I brani si susseguono come rituali antichi, si sovrappongono e si perdono: le melodie diventano familiari una dopo l'altra, si aprono e si svelano, si assopiscono e si rialzano poderose, riempiono le forme, si giovano di un'esposizione mai fine a sé stessa. "Have One On Me" è un disco partecipativo, che cerca, che si pone come obiettivo l'emozione e la compassione, come d'altronde ogni disco "di canzoni" vuole (o dovrebbe voler) fare, e che adatta a questo fine - con una naturalezza a dir poco sorprendente - uno stile ostico e che sembrava andare in tutt'altra direzione (basti pensare a come sarebbe stata messa in musica la title track ai tempi di "Ys" rispetto a quella che abbiamo oggi).

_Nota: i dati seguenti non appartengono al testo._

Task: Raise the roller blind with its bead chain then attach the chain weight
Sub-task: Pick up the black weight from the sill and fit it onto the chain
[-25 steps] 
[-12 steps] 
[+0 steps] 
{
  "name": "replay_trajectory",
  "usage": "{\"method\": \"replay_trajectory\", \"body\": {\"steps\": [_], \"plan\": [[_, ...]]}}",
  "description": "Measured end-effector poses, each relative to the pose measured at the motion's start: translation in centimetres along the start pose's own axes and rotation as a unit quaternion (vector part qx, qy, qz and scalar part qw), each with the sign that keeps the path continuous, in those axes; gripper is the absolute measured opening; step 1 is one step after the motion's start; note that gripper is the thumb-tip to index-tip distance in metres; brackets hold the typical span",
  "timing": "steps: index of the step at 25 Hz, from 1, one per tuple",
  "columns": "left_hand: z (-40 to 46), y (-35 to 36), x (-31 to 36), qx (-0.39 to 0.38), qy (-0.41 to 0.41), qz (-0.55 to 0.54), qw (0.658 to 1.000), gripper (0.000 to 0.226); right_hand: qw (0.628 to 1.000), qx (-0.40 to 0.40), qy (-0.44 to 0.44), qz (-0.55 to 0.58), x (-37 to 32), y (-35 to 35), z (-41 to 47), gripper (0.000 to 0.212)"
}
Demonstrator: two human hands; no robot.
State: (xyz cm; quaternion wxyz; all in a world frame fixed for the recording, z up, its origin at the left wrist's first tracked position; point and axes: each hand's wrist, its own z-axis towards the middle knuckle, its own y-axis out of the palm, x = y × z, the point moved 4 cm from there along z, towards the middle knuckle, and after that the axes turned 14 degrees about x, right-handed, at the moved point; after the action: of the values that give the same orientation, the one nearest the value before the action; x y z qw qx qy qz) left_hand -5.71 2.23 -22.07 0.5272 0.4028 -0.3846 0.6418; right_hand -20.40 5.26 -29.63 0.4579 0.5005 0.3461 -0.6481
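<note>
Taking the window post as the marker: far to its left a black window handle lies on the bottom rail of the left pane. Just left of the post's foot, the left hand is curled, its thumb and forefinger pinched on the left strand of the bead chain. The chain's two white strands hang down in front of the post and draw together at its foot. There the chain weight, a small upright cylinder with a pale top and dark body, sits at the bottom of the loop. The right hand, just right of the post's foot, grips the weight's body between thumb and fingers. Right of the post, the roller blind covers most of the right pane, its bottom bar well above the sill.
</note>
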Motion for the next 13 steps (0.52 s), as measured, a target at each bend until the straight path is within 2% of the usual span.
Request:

Fare un paragone strettamente qualitativo col predecessore, che nel decennio appena trascorso è fra i migliori dischi in assoluto, è cosa ad oggi assai complessa se a questo vogliamo conferire un'attendibilità seria, anche se, come sempre e come ovvio, è un'operazione che viene naturale.
Lasciando da parte discorsi assai delicati su quale sia davvero il valore dell'originalità, in specie quando questa viene rielaborata in forma classica (o semplicemente più classica), la considerazione più banale è che questo "Have One On Me" alla fin fine mantenga il livello, sottraendogli i diritti di primo arrivato, sommandogli la classicità e le palesi migliorie tecniche, e constatando la finissima qualità della musica contenuta. E che pertanto potrà benissimo anch'esso fregiarsi di un aggettivo quanto mai pesante quale "storico".
Tracce consigliate: "Have One on Me", "Good Intentions Paving Company", "In California", "Kingfisher".